Une stratégie qui n'éteint pas la dette fiscale, bien au contraire
Le fait que certains contribuables soient tentés de tout simplement disparaître est un procédé connu de longue par les comptables publics en charge du recouvrement.
Contrairement à une idée reçue, cette pratique ne permet généralement pas d'obtenir la prescription à un moment donné.
La prescription de l'action en recouvrement est de 4 ans. Ce délai est allongé à 6 ans lorsque le contribuable est domicilié dans un Etat non membre de l'Union Européenne et qui n'a pas un mécanisme d'assistance au recouvrement équivalent à celui prévu dans l'Union Européenne.
Cela ne signifie pas que l'administration fiscale ne peut plus poursuivre un contribuable au-delà de 4 ou 6 ans, bien au contraire.
En pratique, les comptables publics peuvent toujours envoyer régulièrement des mises en demeure de payer à la dernière adresse connue du contribuable. La prescription est interrompue par chaque acte de cette nature. L'interruption de la prescription a pour effet de refaire courir à zéro le délai légal de 4 ou 6 ans. Par conséquent, l'envoi régulier de telles mises en demeure conduit à un effet d'imprescriptibilité de la dette fiscale.
Le contribuable qui disparaît purement et simplement n'est le plus souvent pas informé de ces mises en demeure de payer, puisqu'il est lui-même responsable du défaut de notification de son changement d'adresse. Par conséquent, il ne reçoit pas les courriers que le comptable public est susceptible de tenter de lui adresser valablement à la dernière adresse connue de l'administration fiscale.
En définitive, il est donc tout à fait possible qu'un contribuable qui disparaisse pendant 30 ans continue à voir s'accumuler des dettes fiscales, intérêts de retard et frais de poursuites pendant toutes ces années, sans même effectivement recevoir de nouvelles de l'administration fiscale.
Le recouvrement forcé et les poursuites pénales restent toujours possibles
Le seul fait de partir en courant à l'étranger n'empêche pas l'administration fiscale de continuer ses poursuites, à condition que l'administration fiscale soit elle-même diligente.
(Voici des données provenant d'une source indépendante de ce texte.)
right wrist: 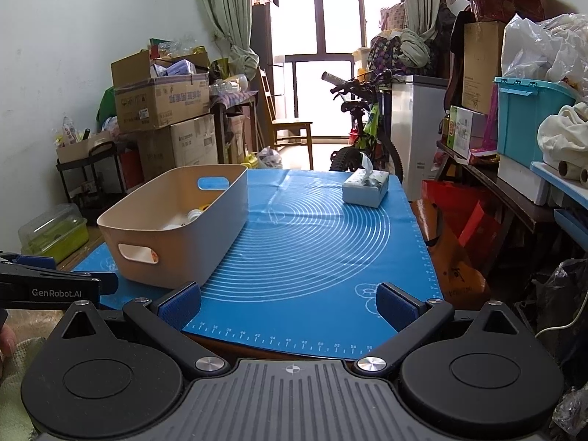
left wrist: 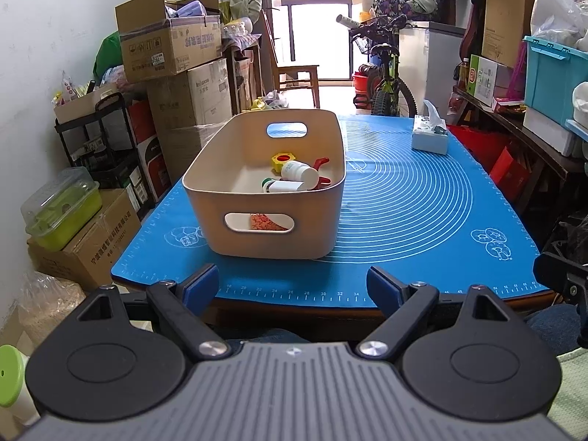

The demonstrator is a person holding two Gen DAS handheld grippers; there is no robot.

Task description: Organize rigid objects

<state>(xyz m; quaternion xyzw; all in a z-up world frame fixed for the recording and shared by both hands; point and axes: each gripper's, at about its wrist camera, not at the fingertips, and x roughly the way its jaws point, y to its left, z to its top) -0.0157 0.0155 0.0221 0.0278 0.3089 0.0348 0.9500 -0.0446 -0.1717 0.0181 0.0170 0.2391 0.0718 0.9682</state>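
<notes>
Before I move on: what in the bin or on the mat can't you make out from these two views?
- Left wrist view: the patterned red item shows only through the bin's near handle slot; the wall hides the rest.
- Left wrist view: red pieces lie partly under the white bottle.
- Right wrist view: the bin wall hides nearly all contents.
- Bottle labels: too small.

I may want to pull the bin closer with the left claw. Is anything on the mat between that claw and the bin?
Nothing visible. The left claw is open at the table's near edge, and only bare blue mat lies between it and the beige bin.
</notes>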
Tout d'abord, l'Etat français a des relations diplomatiques avec la quasi-totalité des pays du monde. Le plus souvent, il existe un traité d'assistance permettant non seulement l'échange d'informations aux fins fiscales, mais aussi l'assistance au recouvrement. A partir du moment où l'administration française sait quel Etat requérir, elle peut requérir cet Etat qui doit généralement ensuite procéder au recouvrement forcé de la dette fiscale française dans les mêmes conditions que s'il s'agissait d'une dette fiscale locale.
Au sein de l'Union Européenne, la directive relative à la coopération administrative dans le domaine fiscal prévoit une coopération efficace entre les administrations fiscales européennes.
En dehors de l'Union Européenne, le principal instrument reste la convention multilatérale de l'OCDE concernant l'assistance administrative mutuelle en matière fiscale, que la plupart des Etats ou territoires du monde ont signé et ratifié sous la pression diplomatique de leurs pairs. Selon cette convention, la principale exception à l'obligation d'assistance au recouvrement forcé reste le cas des demandes qui seraient présentées plus de 15 ans après le titre exécutoire initialement émis par l'administration fiscale française. En ce cas, l'Etat requis n'a pas obligation de procéder au recouvrement forcé, mais il a néanmoins la faculté de le faire.
En d'autres termes, le contribuable qui disparaît à l'étranger n'a jamais l'assurance qu'il ne fera pas l'objet de mesures de recouvrement forcé par l'administration fiscale française au titre de son ancienne dette fiscale.
Les contribuables qui disparaissent dans un pays non membre de l'UE sans prévenir ont tout intérêt à garder en France un avocat fiscaliste pour suivre leur dossier, afin de préparer leur défense si besoin est.